Design Validation should consider the following nine criteria:
- User-friendly device designs and operations that are self-evident and mistake-proof.
- Device safety, effectiveness, functionality, and performance.
- The range of intended user population( s). These include the range of users that have different physical characteristics and capabilities (size, height, dexterity, flexibility, functional reach ranges, vision, hearing, tactile sensitivity, etc.), cultural backgrounds and languages, learning capabilities, and emotional and cognitive capabilities. The level of knowledge and experience and training can also influence how well a user is able to interact with a particular medical device.
- The intended patient population(s), some of which include neonates, children, young adults, adults, and the elderly.
- The use environments, which can range from operating rooms (ORs), emergency rooms (ERs), to standard hospital rooms, clinics, and homes. The clinical environment is a complex system of medical and support personnel and patients. They can house a large number of different medical devices and supporting equipment. The environments in a clinical setting are well controlled compared with the environment of home.
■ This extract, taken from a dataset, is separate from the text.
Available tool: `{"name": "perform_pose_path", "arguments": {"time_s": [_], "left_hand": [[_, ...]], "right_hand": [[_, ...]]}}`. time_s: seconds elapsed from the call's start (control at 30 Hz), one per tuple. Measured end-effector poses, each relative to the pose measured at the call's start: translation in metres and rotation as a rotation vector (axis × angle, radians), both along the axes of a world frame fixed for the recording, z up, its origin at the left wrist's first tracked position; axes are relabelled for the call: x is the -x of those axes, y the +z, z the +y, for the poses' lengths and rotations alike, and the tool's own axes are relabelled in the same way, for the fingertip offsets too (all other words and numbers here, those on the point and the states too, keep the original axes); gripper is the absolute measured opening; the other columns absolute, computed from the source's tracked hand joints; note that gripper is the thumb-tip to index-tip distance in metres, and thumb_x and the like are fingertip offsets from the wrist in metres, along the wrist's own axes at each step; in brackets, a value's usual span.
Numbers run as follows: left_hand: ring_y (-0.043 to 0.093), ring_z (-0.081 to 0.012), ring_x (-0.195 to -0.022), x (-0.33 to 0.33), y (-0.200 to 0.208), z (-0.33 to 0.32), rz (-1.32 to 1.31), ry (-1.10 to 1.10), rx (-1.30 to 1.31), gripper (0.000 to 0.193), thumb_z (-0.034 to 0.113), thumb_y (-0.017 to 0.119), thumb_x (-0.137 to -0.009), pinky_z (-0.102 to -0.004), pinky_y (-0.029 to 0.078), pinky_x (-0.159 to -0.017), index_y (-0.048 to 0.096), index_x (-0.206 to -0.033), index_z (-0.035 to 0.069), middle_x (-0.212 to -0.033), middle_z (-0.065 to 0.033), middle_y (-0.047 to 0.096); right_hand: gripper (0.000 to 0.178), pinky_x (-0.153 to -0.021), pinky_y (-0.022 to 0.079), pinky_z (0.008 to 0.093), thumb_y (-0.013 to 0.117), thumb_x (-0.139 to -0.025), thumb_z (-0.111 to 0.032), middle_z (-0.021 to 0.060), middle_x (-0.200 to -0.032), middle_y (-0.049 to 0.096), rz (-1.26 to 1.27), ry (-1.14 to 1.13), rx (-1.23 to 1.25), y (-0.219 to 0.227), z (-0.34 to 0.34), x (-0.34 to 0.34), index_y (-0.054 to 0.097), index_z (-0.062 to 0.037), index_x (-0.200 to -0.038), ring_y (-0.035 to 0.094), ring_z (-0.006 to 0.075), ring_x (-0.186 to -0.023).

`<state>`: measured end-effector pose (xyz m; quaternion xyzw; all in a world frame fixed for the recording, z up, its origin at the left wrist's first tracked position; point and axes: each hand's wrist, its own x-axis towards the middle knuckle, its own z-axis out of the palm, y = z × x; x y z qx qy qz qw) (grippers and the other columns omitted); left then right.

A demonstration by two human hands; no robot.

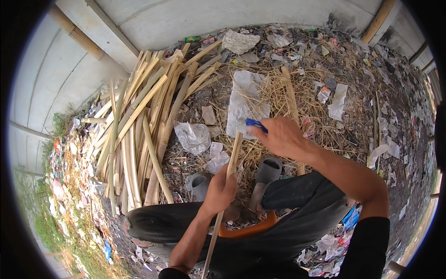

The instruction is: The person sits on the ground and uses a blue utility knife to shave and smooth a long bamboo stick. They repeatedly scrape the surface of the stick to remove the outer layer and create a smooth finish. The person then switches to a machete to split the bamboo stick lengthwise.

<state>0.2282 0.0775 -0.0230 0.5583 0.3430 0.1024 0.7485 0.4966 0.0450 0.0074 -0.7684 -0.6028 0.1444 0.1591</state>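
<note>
My left hand (219,190) is wrapped round a split bamboo strip (235,148). The strip slants up from the lower edge between my knees, its top end standing clear of my fist. Just right of that end, my right hand (281,136) is closed on a tool with a blue handle (255,124). Its working part is not visible, so its exact kind stays unclear. A small gap separates the tool from the strip. Beneath both hands lie dry straw-like shavings (274,100) and a whitish sheet (239,109).
A big heap of split bamboo (134,135) lies to the left. Pale wall panels (232,17) close off the far side. Litter covers the ground, with a rock (240,42) and a loose bamboo piece (291,95). My grey sandals (268,169) and an orange seat-like object (251,229) are close below.
</note>
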Motion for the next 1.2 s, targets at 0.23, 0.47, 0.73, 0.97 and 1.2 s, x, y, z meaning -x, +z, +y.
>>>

Factors like temperature, humidity, noise, vibration, compatibility with other devices, lighting, space, electrical and electromagnetic interference, radiofrequency interference, and atmospheric pressure should be built into the design validation.
- Clear, understandable IFUs that can be easily followed and remembered when users return after a period of time to use the device again. Methods of instructions should be geared toward specific user populations. Electronic instructions (videos) might be more effective for a certain demographic of users versus physical user manuals. In addition, methods of writing the instructions — i.e. pictorial versus straight text — can also affect usability.
- Effectiveness of use, which can be measured by the number of steps done correctly divided by the total number of steps. This can point to use errors and the severity of those errors during use.
- Efficiency of use, which can be measured by the total time taken to complete the tasks versus a targeted goal.
- User satisfaction and acceptability of use for each task and the overall usability and operation of the device can be measured using questionnaires with a Likert-type scale and subsequently analyzing the data.